Può scommetterci. Ricordiamoci che il debito pubblico è salito in tutti i Paesi, mica solo da noi. Alla fine non è un danno usare il Recovery Fund, il debito pubblico italiano è aumentato così come è aumentato il debito di altri Paesi. E poi scusi, non ci dimentichiamo del grande lavoro fatto dalle banche centrali finora e che anche nei prossimi mesi sosterranno i debiti sovrani acquistando titoli di Stato. In questo momento il Recovery Fund è l’unica soluzione, anche se, come ho detto prima, l’attuale debito non ci consente di ridurre le tasse.
Che ne pensa del sondaggio indetto dal ministro per l’Ambiente, Sergio Costa, con cui aumentare le accise sul carburante diesel?
Evidentemente qualcuno ha paura di vedere per strada anche in Italia i gilet gialli. Scherzi a parte, dico che in Italia bisogna andare verso una transizione verde e il regime fiscale deve in ogni modo assecondare questo cambiamento. Comunque trovo curioso consultare l’opinione pubblica sulle politiche fiscali.

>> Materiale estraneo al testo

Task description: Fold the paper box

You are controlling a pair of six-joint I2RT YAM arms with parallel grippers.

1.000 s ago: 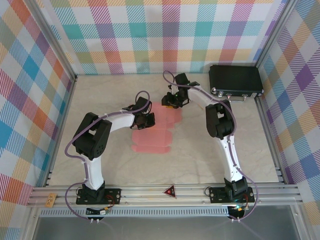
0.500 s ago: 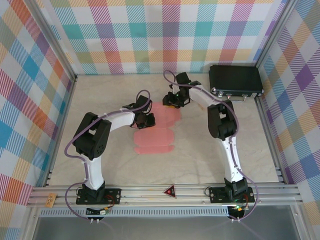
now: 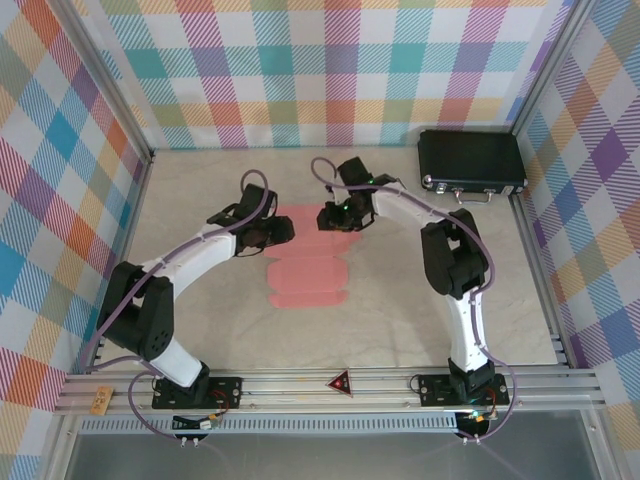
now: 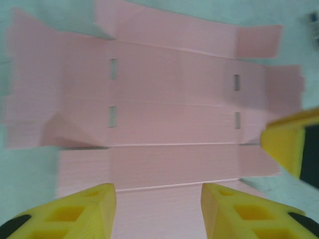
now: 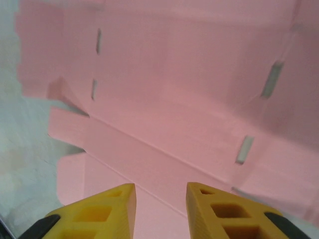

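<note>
The paper box (image 3: pixel 306 281) is a flat salmon-pink die-cut sheet lying mid-table, creased, with slots and flaps. In the left wrist view the paper box (image 4: pixel 169 99) spreads out below my left gripper (image 4: pixel 158 211), whose yellow fingers (image 4: pixel 84 211) stand apart with nothing between them. From above, the left gripper (image 3: pixel 284 230) hovers at the sheet's far left edge. My right gripper (image 3: pixel 329 218) is over the sheet's far end. In its own view the right gripper (image 5: pixel 160 209) is open above a creased panel of the paper box (image 5: pixel 189 99). One right finger (image 4: pixel 289 144) shows at the left wrist view's right side.
A black hard case (image 3: pixel 470 164) lies at the back right corner. Plaid walls (image 3: pixel 60 180) and aluminium rails (image 3: pixel 330 385) ring the beige table (image 3: pixel 400 320).
My left gripper has opened and drawn back to the left, off the sheet. The right gripper has shifted a little left and nearer over the far end. The sheet lies flatter.
</note>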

Cambiamo argomento. Pochi giorni fa il ceo di Mediobanca ha lanciato l’allarme sulle nuove norme imposte dalla Bce per la gestione degli Npl e dei relativi accantonamenti da parte delle banche. Il problema sembra di capire, c’è. Ma quanto è grave?
Il problema c’è ed è anche abbastanza grave, anche perché queste regole non sono state fatte ieri. Ora, è probabile che la stessa Bce possa post-porre tali vincoli, però onestamente con la crisi che stiamo vivendo c’è da aspettarsi un aumento delle sofferenze e allora mi pare che tanto valga far saltare le norme in questione.
Non crede che possa bastare un’applicazione più soft dei vincoli?
Assolutamente no. La banca oggi ha tutti gli strumenti per capire quando un credito va in sofferenza e regolarsi di conseguenza. Mettere degli standard non mi pare abbia alcun senso.
Cipolletta lei rappresenta le spa italiane. La più grande di queste, Cassa Depositi e Prestiti, si è mostrata molto attiva in questi mesi e presente in quasi tutti i dossier industriali di rilievo. Proprio oggi l’offerta su Borsa Italiana. Ma è sempre sana una simile effervescenza?
Diciamo che non c’erano molte possibilità alternative. L’Italia negli ultimi anni ha perso molta competenza sulle imprese a livello ministeriale. L’unica competenza è rimasta in capo alla Cdp, la quale finisce sempre per essere utilizzata laddove sarebbero servite altre soluzioni. Trovo questa concentrazione pericolosa ma più di ogni altra cosa trovo grave che il governo e le sue istituzioni non abbiano più, al netto della Cdp, la competenza sulle imprese che avevano un tempo.